Surimi: cos’è e di cosa è fatto
Vi siete mai chiesti come sia fatto il surimi? Vi diamo uno spoiler: non c’è neanche un grammo di polpa di granchio.
È uno di quei cibi che compriamo sovrappensiero. Economico, già pronto e accattivante nella forma e nel colore, spesso lo usiamo per dare un tocco giapponese ai nostri piatti. A chi non è capitato di passare al banco dei surgelati e afferrare una confezione di surimi senza pensarci troppo? Visto più da vicino, in realtà, il surimi non è ciò che sembra: non è polpa di granchio – quella che pensiamo di portare a casa – ma polpa di pesce, la cui storia affonda le radici nella tradizione culinaria nipponica. Che è lavorata, addizionata e colorata, fino a ottenere quei corti bastoncini arancioni che portiamo in tavola.
Che cos’è il surimi
Surimi è una parola giapponese che significa pesce tritato. La sua preparazione prevede, storicamente, l’utilizzo di un solo tipo di pesce, il merluzzo d’Alaska, cotto in acqua bollente, spianato, lavorato e insaporito. Preparato così, però, il surimi si conserva per poco tempo. Ed ecco perché, intorno agli anni ’70, è stato introdotto alla produzione industriale, diventando così la materia prima per ottenere una vasta gamma di prodotti confezionati, soprattutto al sapore della molto richiesta polpa di granchio. A prezzi, però, decisamente più contenuti.
La lavorazione
Senza addentrarci nella produzione originale, oggi il surimi si ottiene in due fasi. La prima avviene a bordo delle navi officina, dove il pesce è pulito, sfilettato, tritato, lavato più volte e quindi pressato. Sono eliminati, così, sangue e tessuti connettivi e si ottiene una pasta bianca neutra, ricca di proteine e povera di grassi, che è quindi tagliata in blocchi e congelata. La seconda fase avviene una volta a terra, nello stabilimento di lavorazione. Qui si aggiungono i vari additivi – come fecola di patate o amido, albume, olio vegetale, sale, sorbitolo, aromi – e la pasta è quindi stesa in uno strato sottile, poi cotta a vapore. Verso la fine vi si aggiunge un altro sottile strato, addizionato con i coloranti – naturali o artificiali, di solito estratto di paprika – che gli conferiscono il tipico colore arancione. Quindi si procede a pastorizzazione e confezionamento.
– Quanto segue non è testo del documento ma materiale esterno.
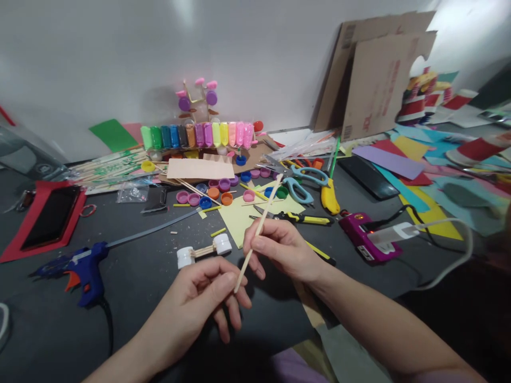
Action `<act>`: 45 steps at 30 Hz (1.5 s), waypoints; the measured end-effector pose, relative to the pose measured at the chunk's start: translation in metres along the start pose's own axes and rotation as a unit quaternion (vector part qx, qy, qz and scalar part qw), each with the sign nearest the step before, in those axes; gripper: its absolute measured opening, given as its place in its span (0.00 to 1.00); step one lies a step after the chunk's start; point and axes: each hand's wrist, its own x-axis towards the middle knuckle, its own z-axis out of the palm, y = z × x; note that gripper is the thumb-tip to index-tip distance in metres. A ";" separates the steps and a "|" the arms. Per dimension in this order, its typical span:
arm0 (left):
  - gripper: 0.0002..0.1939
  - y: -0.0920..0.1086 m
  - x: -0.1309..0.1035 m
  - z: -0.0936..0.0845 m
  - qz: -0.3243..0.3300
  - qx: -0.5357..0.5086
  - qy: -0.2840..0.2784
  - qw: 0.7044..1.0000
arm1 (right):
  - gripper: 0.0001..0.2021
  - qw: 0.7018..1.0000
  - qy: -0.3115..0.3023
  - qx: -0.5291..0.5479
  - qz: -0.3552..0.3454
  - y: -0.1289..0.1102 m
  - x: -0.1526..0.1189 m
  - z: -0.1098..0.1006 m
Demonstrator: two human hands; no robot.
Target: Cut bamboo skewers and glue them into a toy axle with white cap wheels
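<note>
A thin wooden stick (265,214) slants upward between my hands, above the dark table. My right hand (279,247) pinches it near its middle with thumb and forefinger. Around its lower end, the thumb and fingertips of my left hand (211,295) close; the other fingers hang loosely curled. Just beyond my left hand lies a small piece made of two white bottle caps (222,244) joined by short sticks. Black-and-yellow pliers (305,218) lie past my right hand, on and beside a pale yellow paper sheet (235,221).
At left lies a blue glue gun (90,274) with its cord. Coloured bottle caps (213,193), blue-handled scissors (301,189) and a yellow cutter (329,198) lie ahead. On the right is a purple power adapter (369,236) with cables. Cardboard (371,85) leans on the wall.
</note>
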 end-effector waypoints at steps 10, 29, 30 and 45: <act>0.20 -0.005 -0.002 0.001 -0.017 0.164 0.007 0.986 | 0.16 0.998 0.004 -0.042 0.042 0.005 0.000 0.005; 0.17 -0.019 0.003 -0.007 0.221 0.480 0.037 0.848 | 0.16 0.995 0.013 -0.094 0.035 0.007 -0.002 0.010; 0.17 -0.019 0.003 -0.007 0.228 0.483 0.037 0.845 | 0.16 0.995 0.015 -0.090 0.036 0.008 -0.002 0.011; 0.09 -0.022 0.003 -0.009 0.187 0.255 0.115 0.942 | 0.15 0.996 0.087 0.013 -0.009 0.016 0.006 0.004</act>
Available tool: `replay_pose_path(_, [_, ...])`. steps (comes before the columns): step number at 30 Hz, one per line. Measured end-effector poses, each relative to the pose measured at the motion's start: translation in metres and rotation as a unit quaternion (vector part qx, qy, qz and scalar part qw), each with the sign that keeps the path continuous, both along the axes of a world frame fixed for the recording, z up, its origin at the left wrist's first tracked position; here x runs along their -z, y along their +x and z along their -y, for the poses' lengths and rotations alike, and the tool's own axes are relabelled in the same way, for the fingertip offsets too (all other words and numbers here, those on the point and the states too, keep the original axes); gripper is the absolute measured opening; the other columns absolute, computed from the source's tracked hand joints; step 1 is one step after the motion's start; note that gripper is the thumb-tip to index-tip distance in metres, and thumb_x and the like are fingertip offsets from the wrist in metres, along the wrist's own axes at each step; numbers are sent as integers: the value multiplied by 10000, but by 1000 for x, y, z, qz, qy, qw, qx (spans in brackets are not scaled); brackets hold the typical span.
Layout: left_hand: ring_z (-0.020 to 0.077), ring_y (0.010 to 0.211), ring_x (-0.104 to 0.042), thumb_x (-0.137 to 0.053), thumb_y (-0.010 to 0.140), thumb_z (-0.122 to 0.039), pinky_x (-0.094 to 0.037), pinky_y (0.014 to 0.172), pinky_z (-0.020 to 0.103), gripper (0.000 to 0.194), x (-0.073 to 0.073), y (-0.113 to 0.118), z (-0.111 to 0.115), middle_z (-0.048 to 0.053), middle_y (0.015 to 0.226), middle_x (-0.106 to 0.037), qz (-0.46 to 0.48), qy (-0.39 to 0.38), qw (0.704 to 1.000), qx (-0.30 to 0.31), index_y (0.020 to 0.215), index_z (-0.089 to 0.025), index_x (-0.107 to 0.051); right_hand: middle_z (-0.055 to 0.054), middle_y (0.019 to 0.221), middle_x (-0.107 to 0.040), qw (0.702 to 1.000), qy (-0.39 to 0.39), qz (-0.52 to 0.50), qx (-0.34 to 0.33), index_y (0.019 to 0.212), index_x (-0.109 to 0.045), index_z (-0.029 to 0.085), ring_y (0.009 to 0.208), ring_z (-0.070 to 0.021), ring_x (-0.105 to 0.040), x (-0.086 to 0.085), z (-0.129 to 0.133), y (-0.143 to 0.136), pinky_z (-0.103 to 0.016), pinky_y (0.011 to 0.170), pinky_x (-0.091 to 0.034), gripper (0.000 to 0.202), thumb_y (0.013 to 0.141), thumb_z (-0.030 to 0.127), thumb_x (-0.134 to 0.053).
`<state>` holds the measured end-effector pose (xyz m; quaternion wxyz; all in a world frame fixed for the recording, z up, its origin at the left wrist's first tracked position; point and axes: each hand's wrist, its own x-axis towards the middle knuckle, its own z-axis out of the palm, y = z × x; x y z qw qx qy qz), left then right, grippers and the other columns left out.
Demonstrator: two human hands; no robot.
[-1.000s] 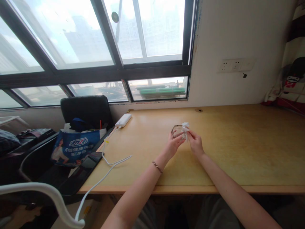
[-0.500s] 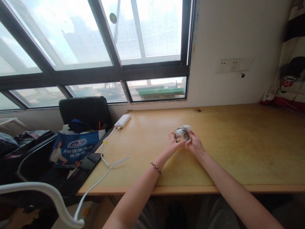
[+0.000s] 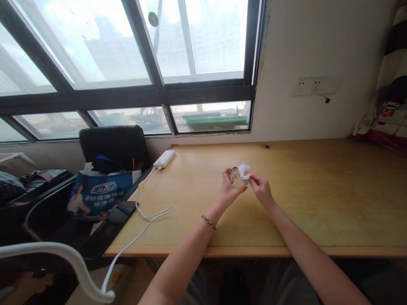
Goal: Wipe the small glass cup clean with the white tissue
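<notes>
Your left hand (image 3: pixel 231 190) grips the clear glass object (image 3: pixel 238 181) above the desk (image 3: pixel 311 199), probably to keep it steady. Your right hand (image 3: pixel 261 189) pinches the white tissue (image 3: pixel 243 169) against its rim, so the tissue can reach the glass surface.
</notes>
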<state>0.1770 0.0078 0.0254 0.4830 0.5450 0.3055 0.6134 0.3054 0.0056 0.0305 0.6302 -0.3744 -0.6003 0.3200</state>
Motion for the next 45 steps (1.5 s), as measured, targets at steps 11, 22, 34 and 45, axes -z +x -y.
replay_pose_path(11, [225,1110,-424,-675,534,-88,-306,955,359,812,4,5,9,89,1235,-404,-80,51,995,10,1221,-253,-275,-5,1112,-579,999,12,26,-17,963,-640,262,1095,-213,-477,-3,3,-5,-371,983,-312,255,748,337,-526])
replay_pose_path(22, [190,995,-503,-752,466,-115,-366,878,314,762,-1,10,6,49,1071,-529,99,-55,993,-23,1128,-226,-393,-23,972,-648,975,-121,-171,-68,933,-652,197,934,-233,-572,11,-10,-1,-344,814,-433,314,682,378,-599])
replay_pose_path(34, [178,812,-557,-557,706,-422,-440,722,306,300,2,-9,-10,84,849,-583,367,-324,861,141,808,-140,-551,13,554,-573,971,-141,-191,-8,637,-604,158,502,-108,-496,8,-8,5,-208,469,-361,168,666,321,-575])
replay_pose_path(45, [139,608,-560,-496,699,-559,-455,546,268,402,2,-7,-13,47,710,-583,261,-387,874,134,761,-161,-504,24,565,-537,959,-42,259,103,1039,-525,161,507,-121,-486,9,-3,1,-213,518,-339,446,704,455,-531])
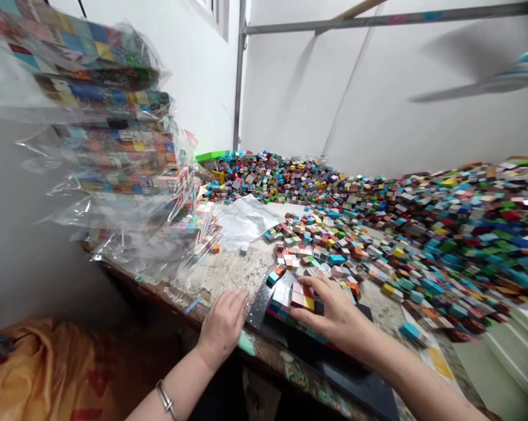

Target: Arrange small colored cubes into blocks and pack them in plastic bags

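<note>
Small coloured cubes (282,293) stand in a tight cluster on a black board (260,304) near the table's front edge. My right hand (334,307) reaches over this board, its thumb and index finger around pink and yellow cubes (299,294) at the top of the cluster. Some of its other fingers are hidden behind the hand. To the left of the board, my left hand (223,324) rests at the table edge, fingers lying close together, with nothing visible in it. A blue block (272,278) sits at the board's far corner.
Loose coloured blocks (325,234) spread over the table and heap up against the wall. Plastic-wrapped stacks of blocks (127,146) rise at the left. A clear plastic sheet (246,219) lies mid-table. A blurred fan (487,70) is at upper right, a pale green container (504,362) below.
</note>
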The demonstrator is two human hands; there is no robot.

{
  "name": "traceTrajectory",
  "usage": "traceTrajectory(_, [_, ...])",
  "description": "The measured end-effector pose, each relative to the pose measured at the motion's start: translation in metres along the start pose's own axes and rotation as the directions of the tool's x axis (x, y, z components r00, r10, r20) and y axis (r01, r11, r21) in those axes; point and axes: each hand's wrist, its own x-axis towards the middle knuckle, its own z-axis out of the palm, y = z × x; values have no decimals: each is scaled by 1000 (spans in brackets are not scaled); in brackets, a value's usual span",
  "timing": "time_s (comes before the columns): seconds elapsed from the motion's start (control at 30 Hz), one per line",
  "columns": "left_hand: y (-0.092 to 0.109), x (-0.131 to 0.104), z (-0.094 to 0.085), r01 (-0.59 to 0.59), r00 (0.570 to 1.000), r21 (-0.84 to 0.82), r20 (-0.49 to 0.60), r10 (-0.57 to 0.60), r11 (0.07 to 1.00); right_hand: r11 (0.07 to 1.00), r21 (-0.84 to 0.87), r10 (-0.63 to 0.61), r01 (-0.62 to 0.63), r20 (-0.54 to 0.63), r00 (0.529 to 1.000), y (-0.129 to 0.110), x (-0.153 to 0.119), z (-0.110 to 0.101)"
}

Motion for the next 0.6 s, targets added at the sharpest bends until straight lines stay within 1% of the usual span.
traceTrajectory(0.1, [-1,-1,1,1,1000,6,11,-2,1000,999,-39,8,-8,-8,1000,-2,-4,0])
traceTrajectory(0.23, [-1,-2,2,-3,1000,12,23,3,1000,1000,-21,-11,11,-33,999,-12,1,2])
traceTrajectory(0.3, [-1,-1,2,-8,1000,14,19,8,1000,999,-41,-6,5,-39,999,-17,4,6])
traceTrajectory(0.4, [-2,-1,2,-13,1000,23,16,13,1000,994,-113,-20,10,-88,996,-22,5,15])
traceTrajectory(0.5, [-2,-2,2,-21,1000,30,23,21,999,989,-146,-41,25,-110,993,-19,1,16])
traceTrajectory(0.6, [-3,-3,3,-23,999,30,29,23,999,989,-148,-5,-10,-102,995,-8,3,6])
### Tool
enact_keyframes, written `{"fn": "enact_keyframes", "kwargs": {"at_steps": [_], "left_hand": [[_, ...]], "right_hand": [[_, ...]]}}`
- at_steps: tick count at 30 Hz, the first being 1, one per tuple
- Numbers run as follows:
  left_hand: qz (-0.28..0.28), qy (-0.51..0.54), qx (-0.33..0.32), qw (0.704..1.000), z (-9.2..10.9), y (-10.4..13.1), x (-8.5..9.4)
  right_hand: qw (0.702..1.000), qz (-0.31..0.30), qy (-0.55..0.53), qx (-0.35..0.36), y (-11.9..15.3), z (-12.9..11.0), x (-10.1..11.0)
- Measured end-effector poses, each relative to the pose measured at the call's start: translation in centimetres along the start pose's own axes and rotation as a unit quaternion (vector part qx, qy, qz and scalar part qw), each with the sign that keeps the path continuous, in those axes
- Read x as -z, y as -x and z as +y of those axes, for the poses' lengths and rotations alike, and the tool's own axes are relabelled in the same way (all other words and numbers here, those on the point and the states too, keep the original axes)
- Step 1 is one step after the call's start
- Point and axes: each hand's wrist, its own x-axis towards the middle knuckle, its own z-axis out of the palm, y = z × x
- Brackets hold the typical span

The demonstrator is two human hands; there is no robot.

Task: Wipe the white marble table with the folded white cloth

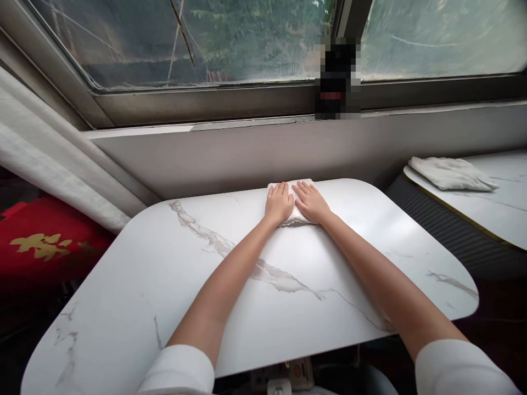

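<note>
A folded white cloth lies flat near the far edge of a white marble-patterned table. My left hand presses on the cloth's left part, fingers stretched out and pointing away from me. On its right part rests my right hand, palm down, fingers extended and slanting to the left. The two hands are side by side, close together at the thumbs. Most of the cloth's middle is hidden under them.
Behind the table stands a low wall below a window. At right, another white cloth lies on a second marble-patterned table. A white curtain and red fabric with gold marking are at left.
</note>
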Motion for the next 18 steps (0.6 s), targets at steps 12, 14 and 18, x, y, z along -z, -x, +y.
{"fn": "enact_keyframes", "kwargs": {"at_steps": [12,14,18], "left_hand": [[-0.029,0.022,-0.099,0.994,1.8,16.5,3.5],[-0.046,0.044,-0.111,0.992,1.8,19.3,4.3],[-0.091,0.081,-0.100,0.988,1.2,23.3,5.9]], "right_hand": [[0.998,0.024,0.038,0.041,15.6,-9.3,3.1],[0.997,0.044,0.037,0.049,17.9,-11.1,3.6],[0.994,0.059,0.023,0.084,20.2,-13.6,4.5]]}}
Cosa c’è dentro il surimi?
Vuoi per un impoverimento dei mari, vuoi per un risparmio economico, nel surimi, a oggi, non c’è soltanto merluzzo, ma anche altri tipi di pesce – nemiptero, sugarello, sgombro – Oltre al merluzzo, nella composizione rientrano anche scarti e ritagli di altre lavorazioni così come scarti e ritagli di altre lavorazioni ed è ormai difficile risalire alla specie originaria. Se si aggiungono le addizioni industriali, il risultato è ben diverso da quello che si otterrebbe con un surimi originale e lo si può dedurre facilmente scorrendone una tabella nutrizionale. Prendendo come riferimento i valori di un prodotto medio in commercio, si nota infatti subito come la quantità di proteine (che dovrebbe essere alta trattandosi di pesce) lascia il podio, invece, a quella dei carboidrati. Dando un’occhiata più da vicino agli ingredienti, il pesce realmente contenuto si attesta infatti soltanto intorno al 40% del totale, seguito al secondo posto – dunque secondo ingrediente presente – dall’amido di grano e di patate.
I valori nutrizionali
Soffermandoci ancora sui valori nutrizionali, il surimi più o meno si attesta intorno alle 90-120 kcal per 100 g. Il che, di per sé, non ne fa un alimento salubre, considerando la sua povertà proteica a fronte del contenuto alto di carboidrati e di sodio. Tenendo conto, dall’altra parte, del potenziale prodotto di partenza e cioè il merluzzo: un prodotto che apporta 82 kcal per 100g, di cui quasi 18 g di proteine, con pochissimi grassi e zero carboidrati. Il gioco, insomma, non sembra valere la candela, a meno che il surimi non ve lo prepariate da soli in casa.